Me reencuentro con mi abandonado
blog para hablar, otra vez, de RTVE. No para analizar el grado de injerencia
del Gobierno en su labor periodística -ese mal del que apenas se ha librado a
lo largo de su historia en democracia-, sino del negligente desinterés con que
es tratada desde los poderes Legislativo y Judicial.
Es conveniente recordar que la
ley de RTVE vigente hasta principios de 2012 establecía que el presidente de la
corporación debía elegirse con el voto favorable de dos tercios del Congreso,
es decir, obligaba a los principales partidos a llegar a un acuerdo para hacer
posible el nombramiento. Fijaba también para el elegido un mandato de 6 años,
precisamente para evitar dependencia alguna del Gobierno de turno. Recordemos que
fue una propuesta de Rodríguez Zapatero apoyada por el PP en 2006.
A los pocos meses de llegar al
Gobierno, el mismo Partido Popular y su presidente dejaron en suspenso la ley
por medio de un decreto que permitía realizar el nombramiento con la mayoría
absoluta, o sea, como se había hecho siempre para poner la radiotelevisión
pública al servicio del partido gobernante. Y aquí surgen dudas sobre el
carácter democrático de un sistema que permite a un Gobierno modificar de un
plumazo una ley aprobada por el Congreso. Suena a república bananera, lo sé, pero
así ocurrió.
Pocas semanas después de la decisión
de Mariano Rajoy, el PSOE presentó un recurso de inconstitucionalidad contra el
decreto ley del que nada se sabe 5 años después. Entiendo que para el Tribunal Constitucional
el artículo 20 de la Carta Magna es secundario y que hay derechos fundamentales
que no lo son tanto. Y esa es su grave responsabilidad.
Por otra parte, llama la atención
la falta de interés real con el que los partidos políticos contemplan la
situación de RTVE, una empresa que pagamos todos los españoles para que no solo
ofrezca un servicio público independiente, sino para que lo parezca. Y eso es
lo que ocurre, más allá de si hay, hubo o habrá manipulación. No es únicamente
un problema ético, sino estético. No se trata ya de discutir si el PP ha
suspendido la ley de 2006 por razones económicas o partidistas ni de poner
sobre la mesa los datos del CIS sobre la credibilidad informativa de la
corporación o los del EGM sobre la pérdida de audiencia, sino de que haya una
ley que impida que tal cosa pueda ser ni tan siquiera imaginada.

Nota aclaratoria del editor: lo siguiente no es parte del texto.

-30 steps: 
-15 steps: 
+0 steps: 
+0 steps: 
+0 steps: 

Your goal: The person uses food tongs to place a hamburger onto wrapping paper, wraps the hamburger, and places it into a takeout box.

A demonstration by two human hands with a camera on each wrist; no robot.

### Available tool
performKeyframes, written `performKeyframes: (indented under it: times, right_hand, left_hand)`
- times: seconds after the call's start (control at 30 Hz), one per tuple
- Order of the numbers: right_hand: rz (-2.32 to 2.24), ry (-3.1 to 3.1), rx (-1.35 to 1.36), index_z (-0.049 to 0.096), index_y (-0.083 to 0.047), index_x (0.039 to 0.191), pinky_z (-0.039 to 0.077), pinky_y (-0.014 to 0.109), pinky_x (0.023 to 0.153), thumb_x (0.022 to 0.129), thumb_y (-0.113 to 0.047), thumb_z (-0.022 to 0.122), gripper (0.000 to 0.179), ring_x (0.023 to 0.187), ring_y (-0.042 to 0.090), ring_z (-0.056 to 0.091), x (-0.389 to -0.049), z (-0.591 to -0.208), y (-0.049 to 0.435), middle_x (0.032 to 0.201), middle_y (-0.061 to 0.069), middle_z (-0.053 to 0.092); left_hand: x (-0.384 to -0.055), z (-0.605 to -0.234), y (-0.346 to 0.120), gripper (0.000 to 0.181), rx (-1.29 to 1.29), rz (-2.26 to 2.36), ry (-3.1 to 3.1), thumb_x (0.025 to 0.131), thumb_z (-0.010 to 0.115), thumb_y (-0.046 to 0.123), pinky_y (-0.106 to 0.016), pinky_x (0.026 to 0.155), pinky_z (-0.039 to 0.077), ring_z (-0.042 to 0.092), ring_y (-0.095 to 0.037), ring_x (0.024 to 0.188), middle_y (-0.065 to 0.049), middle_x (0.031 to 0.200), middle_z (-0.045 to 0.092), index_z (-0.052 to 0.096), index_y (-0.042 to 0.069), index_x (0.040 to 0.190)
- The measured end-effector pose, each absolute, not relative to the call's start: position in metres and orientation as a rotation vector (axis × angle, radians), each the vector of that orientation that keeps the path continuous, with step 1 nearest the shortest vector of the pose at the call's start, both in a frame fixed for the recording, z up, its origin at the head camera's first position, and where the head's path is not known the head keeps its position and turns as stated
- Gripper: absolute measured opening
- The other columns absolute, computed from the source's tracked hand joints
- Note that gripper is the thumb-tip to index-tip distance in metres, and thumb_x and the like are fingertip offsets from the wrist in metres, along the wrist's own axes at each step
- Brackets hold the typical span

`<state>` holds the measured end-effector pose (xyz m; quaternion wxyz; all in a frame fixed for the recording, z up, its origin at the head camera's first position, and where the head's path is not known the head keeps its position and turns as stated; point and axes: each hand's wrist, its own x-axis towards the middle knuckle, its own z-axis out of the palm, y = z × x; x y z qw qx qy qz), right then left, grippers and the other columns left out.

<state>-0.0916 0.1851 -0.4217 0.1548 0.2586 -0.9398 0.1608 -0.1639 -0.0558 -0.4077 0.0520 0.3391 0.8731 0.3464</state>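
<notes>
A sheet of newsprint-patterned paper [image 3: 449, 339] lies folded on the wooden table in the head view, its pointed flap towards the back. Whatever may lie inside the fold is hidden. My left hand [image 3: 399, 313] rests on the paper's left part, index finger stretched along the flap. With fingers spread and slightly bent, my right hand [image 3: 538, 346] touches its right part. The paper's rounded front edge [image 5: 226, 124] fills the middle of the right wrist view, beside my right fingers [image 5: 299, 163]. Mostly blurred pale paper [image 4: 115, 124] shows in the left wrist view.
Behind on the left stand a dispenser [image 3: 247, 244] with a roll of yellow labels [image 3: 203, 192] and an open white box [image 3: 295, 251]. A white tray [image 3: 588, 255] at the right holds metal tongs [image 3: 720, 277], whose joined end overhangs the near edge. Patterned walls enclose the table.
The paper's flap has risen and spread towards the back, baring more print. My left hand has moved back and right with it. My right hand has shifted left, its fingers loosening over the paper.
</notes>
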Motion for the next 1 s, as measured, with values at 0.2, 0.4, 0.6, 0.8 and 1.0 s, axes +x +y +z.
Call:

El debate sobre quién manipula más
es absolutamente estéril. Lo único que importa, lo único imprescindible es,
como indicaba la ley de 2006, “dotar a la radio y a la televisión de
titularidad estatal de un régimen jurídico que garantice su independencia,
neutralidad y objetividad”. Es algo que defienden en público todos los partidos
y que, insisto, suscribió el PP en su día. Se trata de recuperar el sentido
común y la coherencia. Y, por supuesto, blindar la ley para que ningún
presidente pueda jamás saltarse una norma aprobada por los representantes de los
ciudadanos mediante un simple decreto.